• _EXERCISE OBJECTIVE_: Please quote the material exactly, every line of it.

-- Opening Marker --

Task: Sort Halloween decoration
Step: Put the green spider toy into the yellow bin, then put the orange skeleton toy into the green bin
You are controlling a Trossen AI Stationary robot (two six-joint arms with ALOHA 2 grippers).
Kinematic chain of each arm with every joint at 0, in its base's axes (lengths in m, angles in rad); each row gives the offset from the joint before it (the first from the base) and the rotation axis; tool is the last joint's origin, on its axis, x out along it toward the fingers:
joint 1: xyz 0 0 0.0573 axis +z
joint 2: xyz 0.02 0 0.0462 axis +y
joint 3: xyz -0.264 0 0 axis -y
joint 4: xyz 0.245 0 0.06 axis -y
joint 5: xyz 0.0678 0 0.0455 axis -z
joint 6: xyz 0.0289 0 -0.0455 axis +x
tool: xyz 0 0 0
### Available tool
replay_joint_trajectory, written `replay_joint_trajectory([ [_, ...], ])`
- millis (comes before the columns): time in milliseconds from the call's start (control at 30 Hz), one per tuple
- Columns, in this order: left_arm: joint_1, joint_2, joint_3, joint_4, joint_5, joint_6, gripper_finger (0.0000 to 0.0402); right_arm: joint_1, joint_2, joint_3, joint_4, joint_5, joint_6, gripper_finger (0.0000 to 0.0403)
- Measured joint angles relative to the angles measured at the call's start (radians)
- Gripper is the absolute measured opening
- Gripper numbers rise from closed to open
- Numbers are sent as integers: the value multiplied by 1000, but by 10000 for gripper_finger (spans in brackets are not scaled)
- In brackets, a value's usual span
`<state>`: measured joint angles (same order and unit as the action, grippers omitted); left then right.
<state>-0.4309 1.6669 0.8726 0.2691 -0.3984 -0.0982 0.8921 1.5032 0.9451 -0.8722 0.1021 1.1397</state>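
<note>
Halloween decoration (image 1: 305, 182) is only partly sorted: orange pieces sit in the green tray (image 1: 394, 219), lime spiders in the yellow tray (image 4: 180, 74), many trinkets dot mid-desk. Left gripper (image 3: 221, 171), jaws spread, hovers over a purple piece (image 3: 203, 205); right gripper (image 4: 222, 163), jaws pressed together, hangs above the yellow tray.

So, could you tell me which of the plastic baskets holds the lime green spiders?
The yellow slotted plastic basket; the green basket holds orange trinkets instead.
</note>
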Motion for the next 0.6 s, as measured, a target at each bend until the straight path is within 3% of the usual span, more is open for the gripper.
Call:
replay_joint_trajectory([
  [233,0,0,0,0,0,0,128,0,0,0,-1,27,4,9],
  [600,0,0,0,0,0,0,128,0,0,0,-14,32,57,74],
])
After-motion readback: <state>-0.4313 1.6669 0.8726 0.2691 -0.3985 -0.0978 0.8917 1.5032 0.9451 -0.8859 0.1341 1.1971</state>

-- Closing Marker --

• _RESPONSE_:
Task: Sort Halloween decoration
Step: Put the green spider toy into the yellow bin, then put the orange skeleton toy into the green bin
You are controlling a Trossen AI Stationary robot (two six-joint arms with ALOHA 2 grippers).
Kinematic chain of each arm with every joint at 0, in its base's axes (lengths in m, angles in rad); each row gives the offset from the joint before it (the first from the base) and the rotation axis; tool is the last joint's origin, on its axis, x out along it toward the fingers:
joint 1: xyz 0 0 0.0573 axis +z
joint 2: xyz 0.02 0 0.0462 axis +y
joint 3: xyz -0.264 0 0 axis -y
joint 4: xyz 0.245 0 0.06 axis -y
joint 5: xyz 0.0678 0 0.0455 axis -z
joint 6: xyz 0.0289 0 -0.0455 axis +x
tool: xyz 0 0 0
### Available tool
replay_joint_trajectory, written `replay_joint_trajectory([ [_, ...], ])`
- millis (comes before the columns): time in milliseconds from the call's start (control at 30 Hz), one per tuple
- Columns, in this order: left_arm: joint_1, joint_2, joint_3, joint_4, joint_5, joint_6, gripper_finger (0.0000 to 0.0402); right_arm: joint_1, joint_2, joint_3, joint_4, joint_5, joint_6, gripper_finger (0.0000 to 0.0403)
- Measured joint angles relative to the angles measured at the call's start (radians)
- Gripper is the absolute measured opening
- Gripper numbers rise from closed to open
- Numbers are sent as integers: the value multiplied by 1000, but by 10000 for gripper_finger (spans in brackets are not scaled)
- In brackets, a value's usual span
`<state>`: measured joint angles (same order and unit as the action, grippers omitted); left then right.
<state>-0.4309 1.6669 0.8726 0.2691 -0.3984 -0.0982 0.8921 1.5032 0.9451 -0.8722 0.1021 1.1397</state>
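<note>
Halloween decoration (image 1: 305, 182) is only partly sorted: orange pieces sit in the green tray (image 1: 394, 219), lime spiders in the yellow tray (image 4: 180, 74), many trinkets dot mid-desk. Left gripper (image 3: 221, 171), jaws spread, hovers over a purple piece (image 3: 203, 205); right gripper (image 4: 222, 163), jaws pressed together, hangs above the yellow tray.

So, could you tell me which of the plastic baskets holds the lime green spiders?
The yellow slotted plastic basket; the green basket holds orange trinkets instead.
</note>
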Motion for the next 0.6 s, as measured, a target at each bend until the straight path is within 3% of the usual span, more is open for the gripper.
Call:
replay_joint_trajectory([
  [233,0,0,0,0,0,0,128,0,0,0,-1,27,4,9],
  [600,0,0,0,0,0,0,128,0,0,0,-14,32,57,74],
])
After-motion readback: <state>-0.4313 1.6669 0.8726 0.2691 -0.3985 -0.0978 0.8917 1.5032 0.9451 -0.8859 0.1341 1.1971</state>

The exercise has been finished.